The revisions to the program review policy were developed primarily to align with the recent changes to the regional accreditation standards and to continue to "assure deliberate and continuous attention to the quality" of all academic programs offered by the State System universities. All academic programs are subject to review at least once every five years.
Board receives latest additions to Workforce Intelligence Toolkit
The BOG has received the latest additions to the Workforce Intelligence Toolkit, which was developed to provide the universities with resources and services they can use to help them align their programming with the Commonwealth's workforce needs and to ensure every State System student has a career-plan as they go through college.
Two sets of reports have been added to the toolkit, providing detailed information on current workforce characteristics in each of five sub-regions of Pennsylvania as well as projections for the future. The reports include a variety of key data, including each area's population, unemployment and poverty rates, educational attainment level, employment level and projected job growth, by industry and occupation. The universities will be able to use the projections as well as the accompanying supply/demand analysis as they plan their academic offerings, while students will be able to use them to identify majors with the greatest potential for career success.
The reports indicate that for Pennsylvania and its five regions, new job growth combined with the need to replace workers who will retire or otherwise leave the workforce will create nearly 1 million skilled job openings in the state through 2024. Those occupations where the demand will be highest include accountants and auditors, registered nurses, computer systems analysts and general and operations managers.
The healthcare field, in general, will continue to generate high demand.
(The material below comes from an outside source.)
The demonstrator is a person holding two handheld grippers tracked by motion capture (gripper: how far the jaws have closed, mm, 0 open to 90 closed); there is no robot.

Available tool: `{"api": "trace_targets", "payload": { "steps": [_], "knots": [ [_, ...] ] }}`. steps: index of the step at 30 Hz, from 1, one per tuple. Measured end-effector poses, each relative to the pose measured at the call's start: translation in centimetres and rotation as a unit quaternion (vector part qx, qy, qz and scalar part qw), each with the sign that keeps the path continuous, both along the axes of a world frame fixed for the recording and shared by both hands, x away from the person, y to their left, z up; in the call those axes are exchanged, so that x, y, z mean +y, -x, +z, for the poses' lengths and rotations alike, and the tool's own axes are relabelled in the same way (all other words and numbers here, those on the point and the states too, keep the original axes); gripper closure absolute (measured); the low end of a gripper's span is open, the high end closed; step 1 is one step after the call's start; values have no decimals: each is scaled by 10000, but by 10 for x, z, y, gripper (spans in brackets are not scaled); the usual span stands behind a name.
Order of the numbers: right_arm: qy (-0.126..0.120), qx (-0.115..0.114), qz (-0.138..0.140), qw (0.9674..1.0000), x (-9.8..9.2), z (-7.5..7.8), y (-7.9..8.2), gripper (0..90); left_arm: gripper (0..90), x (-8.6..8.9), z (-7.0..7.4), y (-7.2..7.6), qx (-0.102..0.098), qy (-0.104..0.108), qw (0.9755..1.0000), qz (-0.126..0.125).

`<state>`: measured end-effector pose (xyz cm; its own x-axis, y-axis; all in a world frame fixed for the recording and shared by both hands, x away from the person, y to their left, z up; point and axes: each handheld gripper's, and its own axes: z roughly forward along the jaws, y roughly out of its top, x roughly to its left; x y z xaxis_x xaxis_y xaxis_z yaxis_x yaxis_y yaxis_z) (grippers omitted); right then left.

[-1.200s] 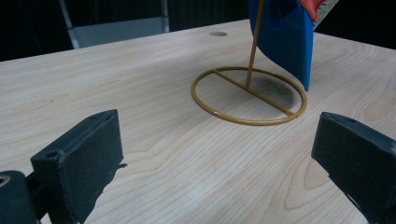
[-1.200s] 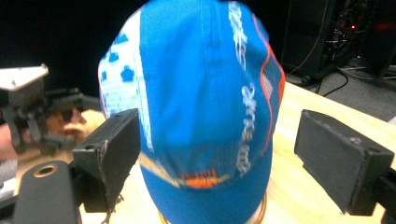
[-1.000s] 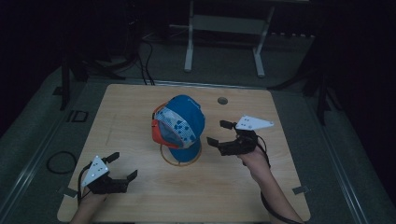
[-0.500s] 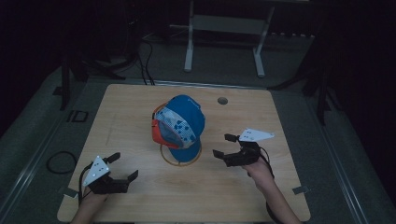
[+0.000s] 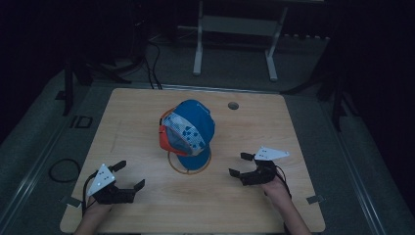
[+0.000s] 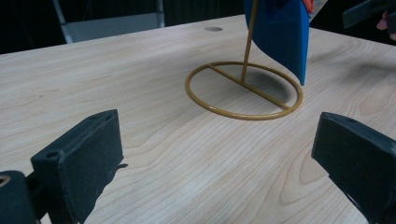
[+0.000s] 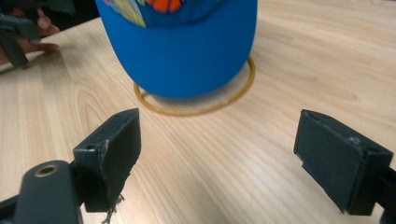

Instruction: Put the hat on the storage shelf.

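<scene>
**Blue cap on its wire stand, both grippers standing off**

Blue fabric marks the target: the cap sits on a thin brass-coloured stand at the middle of the wooden table, its brim hanging down over the stand's ring base. Your left gripper rests near the front left corner, jaws spread wide and holding nothing; your right gripper lies just right of the ring, jaws likewise spread and empty. In the left gripper view, the upright rod rises from a crossbar inside the ring; the brim's edge hangs close beside it. In the right gripper view, the brim faces you squarely and covers most of the ring.

Judged from this layout, the likely step is to take the cap off its stand. Close one gripper on the stiff brim, not the soft crown, and lift straight up along the rod. The stand looks light, so expect it to tip; steady its ring with your free gripper.
</scene>
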<state>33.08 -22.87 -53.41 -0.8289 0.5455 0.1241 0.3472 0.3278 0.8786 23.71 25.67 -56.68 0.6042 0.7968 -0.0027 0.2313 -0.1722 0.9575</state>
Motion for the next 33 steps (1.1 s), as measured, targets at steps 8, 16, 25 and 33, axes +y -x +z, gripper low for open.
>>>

Occupational therapy aides are projected to grow fast in every region. Other fast-growing healthcare occupations will include exercise physiologists, podiatrists, nurse midwives, physical therapy assistants and chiropractors.
The greatest gaps in the workforce--the shortage between the kinds of skilled workers employers need and the number of graduates in those areas that colleges and universities in the state are producing--are in the areas of healthcare and technical and support operations, specifically registered nurses, accountants and auditors, dental hygienists, sales representatives, computer systems analysts, healthcare social workers, software developers, physical therapists and civil engineers.
A separate tool being developed for students is Career Coach, currently being piloted at four State System universities--Bloomsburg, California, Edinboro and Millersville. Career Coach allows students to tailor their academic program to match specific career opportunities. The pilot programs are being funded through a grant from the Walmart Foundation's Pennsylvania State Giving Program.
Pichini named chairman emeritus
Guido Pichini, who served as chair of the BOG for five years, has been named chairman emeritus by his Board colleagues.
Pichini, who first was appointed to the board in June 2005, was elected chair in July 2011 and was subsequently re-elected to four additional terms. A graduate of what was then Kutztown State College, he was the first State System alumnus to serve as board chair.
In a resolution honoring his service as chair, Pichini was described as a "tireless advocate for Pennsylvania's public universities and all of higher education" who has demonstrated "unrivaled passion for the State System; the universities; and, most important, students."
Pichini, who continues to serve on the board, is the third board chair to receive emeriti status, following F. Eugene Dixon Jr. and Kenneth Jarin.